Manchmal ist es schon eine Krux, Eigentümer eines großen, schwierigen Unternehmens zu sein. Der Bund erwartet von der Bahn zum einen die möglichst reibungslose Aufrechterhaltung des Schienenverkehrs. Für eine Volkswirtschaft, zumal in der Mitte Europas, ist sein Funktionieren unverzichtbar - wie sich gerade dann zeigt, wenn er nicht funktioniert. Zum anderen verlangt der Eigentümer Bund zu Recht, dass die Bahn zur Etatkonsolidierung beiträgt und eine Dividende abführt. Was wie ein unauflösbarer Widerspruch wirkt, lässt sich indes unter einen Hut bringen.
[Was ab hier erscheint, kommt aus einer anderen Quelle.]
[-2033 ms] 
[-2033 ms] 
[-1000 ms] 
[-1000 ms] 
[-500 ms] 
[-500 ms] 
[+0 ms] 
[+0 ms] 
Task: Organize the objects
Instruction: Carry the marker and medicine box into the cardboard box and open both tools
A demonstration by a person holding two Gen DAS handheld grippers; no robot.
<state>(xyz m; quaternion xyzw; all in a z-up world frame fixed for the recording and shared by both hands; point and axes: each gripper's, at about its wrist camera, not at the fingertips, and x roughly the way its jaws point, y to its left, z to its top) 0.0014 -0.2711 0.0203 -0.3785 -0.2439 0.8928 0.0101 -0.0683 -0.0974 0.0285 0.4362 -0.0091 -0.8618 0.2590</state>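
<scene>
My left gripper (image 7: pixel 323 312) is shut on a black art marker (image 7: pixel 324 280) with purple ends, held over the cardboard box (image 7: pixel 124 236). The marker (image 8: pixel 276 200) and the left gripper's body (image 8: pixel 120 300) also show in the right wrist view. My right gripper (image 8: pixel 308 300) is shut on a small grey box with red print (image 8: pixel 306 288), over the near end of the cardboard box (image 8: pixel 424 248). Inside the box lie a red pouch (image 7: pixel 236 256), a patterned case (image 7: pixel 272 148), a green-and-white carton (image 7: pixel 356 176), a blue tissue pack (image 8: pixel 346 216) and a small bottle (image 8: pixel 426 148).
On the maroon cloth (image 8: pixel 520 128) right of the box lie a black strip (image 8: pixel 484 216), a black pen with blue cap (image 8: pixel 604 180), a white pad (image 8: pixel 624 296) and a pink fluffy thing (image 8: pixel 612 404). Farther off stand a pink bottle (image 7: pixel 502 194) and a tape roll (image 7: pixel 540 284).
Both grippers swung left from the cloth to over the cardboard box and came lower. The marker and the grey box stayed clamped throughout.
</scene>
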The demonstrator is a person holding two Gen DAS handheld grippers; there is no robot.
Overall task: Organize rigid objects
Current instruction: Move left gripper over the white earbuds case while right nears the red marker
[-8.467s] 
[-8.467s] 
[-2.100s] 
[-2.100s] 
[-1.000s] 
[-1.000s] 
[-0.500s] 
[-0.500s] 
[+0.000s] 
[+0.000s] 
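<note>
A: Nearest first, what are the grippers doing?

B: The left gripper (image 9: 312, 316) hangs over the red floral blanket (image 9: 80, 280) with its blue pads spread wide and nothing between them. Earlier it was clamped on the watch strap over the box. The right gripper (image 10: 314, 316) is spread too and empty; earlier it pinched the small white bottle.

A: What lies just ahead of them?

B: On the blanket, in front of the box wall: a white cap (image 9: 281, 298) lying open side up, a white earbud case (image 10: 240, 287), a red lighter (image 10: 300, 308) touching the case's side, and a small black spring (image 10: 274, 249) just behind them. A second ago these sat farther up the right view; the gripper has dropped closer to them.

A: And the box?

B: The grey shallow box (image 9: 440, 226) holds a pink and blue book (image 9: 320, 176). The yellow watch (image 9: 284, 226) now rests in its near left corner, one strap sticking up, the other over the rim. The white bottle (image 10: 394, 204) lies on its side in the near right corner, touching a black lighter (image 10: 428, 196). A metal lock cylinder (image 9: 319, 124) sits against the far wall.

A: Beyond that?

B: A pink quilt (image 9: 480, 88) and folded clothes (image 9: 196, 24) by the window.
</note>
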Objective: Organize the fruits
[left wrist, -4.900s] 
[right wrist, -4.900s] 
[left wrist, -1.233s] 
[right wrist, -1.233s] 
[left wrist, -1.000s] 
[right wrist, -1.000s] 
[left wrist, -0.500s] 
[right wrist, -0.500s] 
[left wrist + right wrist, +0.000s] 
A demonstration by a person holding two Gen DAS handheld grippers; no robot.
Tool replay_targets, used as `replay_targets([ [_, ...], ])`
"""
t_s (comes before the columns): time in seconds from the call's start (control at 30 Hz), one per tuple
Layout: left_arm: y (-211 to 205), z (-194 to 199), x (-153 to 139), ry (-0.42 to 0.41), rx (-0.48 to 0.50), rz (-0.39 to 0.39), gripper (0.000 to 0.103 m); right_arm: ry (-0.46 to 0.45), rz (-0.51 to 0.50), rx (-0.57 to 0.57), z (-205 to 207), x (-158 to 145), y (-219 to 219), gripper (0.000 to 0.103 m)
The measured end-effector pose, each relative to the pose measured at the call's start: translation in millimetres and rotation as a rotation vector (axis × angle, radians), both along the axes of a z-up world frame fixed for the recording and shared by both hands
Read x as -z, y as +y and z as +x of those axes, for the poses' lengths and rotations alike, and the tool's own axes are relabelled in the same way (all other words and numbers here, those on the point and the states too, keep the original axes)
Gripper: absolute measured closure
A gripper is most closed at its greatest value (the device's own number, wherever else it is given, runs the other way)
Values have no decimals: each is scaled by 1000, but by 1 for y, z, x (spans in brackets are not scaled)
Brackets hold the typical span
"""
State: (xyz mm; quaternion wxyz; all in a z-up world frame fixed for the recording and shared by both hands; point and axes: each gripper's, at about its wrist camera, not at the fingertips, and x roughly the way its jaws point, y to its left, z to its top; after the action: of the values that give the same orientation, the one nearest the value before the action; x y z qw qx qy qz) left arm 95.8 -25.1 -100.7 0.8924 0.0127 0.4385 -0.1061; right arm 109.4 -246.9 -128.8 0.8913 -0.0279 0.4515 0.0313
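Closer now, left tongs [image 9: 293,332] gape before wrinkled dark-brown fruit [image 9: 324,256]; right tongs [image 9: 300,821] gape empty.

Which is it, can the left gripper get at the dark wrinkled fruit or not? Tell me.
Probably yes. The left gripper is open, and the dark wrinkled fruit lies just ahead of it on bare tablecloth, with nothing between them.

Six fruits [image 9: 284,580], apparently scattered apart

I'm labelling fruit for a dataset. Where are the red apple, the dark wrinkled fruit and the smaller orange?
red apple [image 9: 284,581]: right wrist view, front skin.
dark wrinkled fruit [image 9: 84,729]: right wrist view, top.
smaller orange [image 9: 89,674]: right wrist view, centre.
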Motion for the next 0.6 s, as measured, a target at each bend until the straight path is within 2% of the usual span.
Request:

Auch ohne Börsengang der Bahn muss der Wettbewerb auf dem Gleis gefördert werden. Es ist daher sinnvoll, wenn der Bund auf seinem Anteil von 500 Millionen Euro am Bahn-Gewinn beharrt - vorausgesetzt, dass er das Geld neben dem Schuldenabbau nur in Erhalt und Ausbau der Infrastruktur reinvestiert. Sie soll ja in jedem (Privatisierungs-)Fall in Staatsbesitz bleiben. Für den Kauf neuer Züge bleibt die DB zuständig, die sich wachsender Konkurrenz stellen muss. Dass sie die Modernisierung verschlafen hat, lag an falscher Prioritätensetzung, nicht an mangelnden Mitteln: Der Konzern ging über Jahre im In- und Ausland auf Einkaufstour, statt sich seinem Kerngeschäft zu widmen. Schon deshalb darf der Bund ihn nicht aus der finanziellen Pflicht entlassen. Von denen, die jetzt den Verzicht auf die Dividende fordern, hätte man gerne lauteren Protest gehört, als die Konjunkturpakete geschnürt wurden: Von vier Milliarden Euro für den Verkehrsbereich ging nur rund ein Drittel an die Schiene. Das und die stete Bevorzugung der Straße bei der Aufteilung der Haushaltsmittel ist das Problem - nicht das Pochen auf die Bahn-Dividende.